The goal of the cooperation is an icon made of reflective material. Reflective materials are commonly used target materials for imaging experiments. They have strong echoes and high signal-to-noise ratio of imaging data. The diffuse reflection target is three letters cut out of copper foil with sandpaper on the surface. The diffuse reflection material target has weak echo and low signal-to-noise ratio of imaging data, which may be a common target in the practical application of SAL. In Figure 1, the SAL imaging quality (resolution and clarity) of the two material targets is basically the same.

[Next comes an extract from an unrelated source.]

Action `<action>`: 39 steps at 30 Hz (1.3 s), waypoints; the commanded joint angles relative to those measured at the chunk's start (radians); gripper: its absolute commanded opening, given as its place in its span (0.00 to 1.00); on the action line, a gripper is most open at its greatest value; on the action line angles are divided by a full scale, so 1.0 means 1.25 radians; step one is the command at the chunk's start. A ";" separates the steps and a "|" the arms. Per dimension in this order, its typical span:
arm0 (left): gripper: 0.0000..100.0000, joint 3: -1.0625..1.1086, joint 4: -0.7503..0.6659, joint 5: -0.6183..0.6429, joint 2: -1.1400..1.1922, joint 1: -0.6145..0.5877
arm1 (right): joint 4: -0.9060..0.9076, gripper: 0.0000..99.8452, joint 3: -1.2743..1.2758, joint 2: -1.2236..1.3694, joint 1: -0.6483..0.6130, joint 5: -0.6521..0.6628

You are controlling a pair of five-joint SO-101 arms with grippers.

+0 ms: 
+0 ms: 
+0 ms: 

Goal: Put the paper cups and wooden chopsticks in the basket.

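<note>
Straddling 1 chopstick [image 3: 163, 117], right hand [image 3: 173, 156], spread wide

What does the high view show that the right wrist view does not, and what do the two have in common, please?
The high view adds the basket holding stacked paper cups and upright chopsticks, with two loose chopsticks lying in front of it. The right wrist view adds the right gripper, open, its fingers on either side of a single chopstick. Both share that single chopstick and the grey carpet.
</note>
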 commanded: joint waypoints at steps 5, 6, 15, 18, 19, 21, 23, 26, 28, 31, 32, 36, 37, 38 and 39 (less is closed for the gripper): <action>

There are not many high-quality SAL images published at home and abroad. The airborne SAL cooperative target experimental image published by Lockheed Martin in 2011 is still the only public image of airborne SAL. In practical applications, cooperation goals do not exist. What about the performance of airborne SAL imaging in the face of non-cooperative goals such as natural features, tactical goals, and urban environments? I look forward to the publication green laser pointer of relevant results.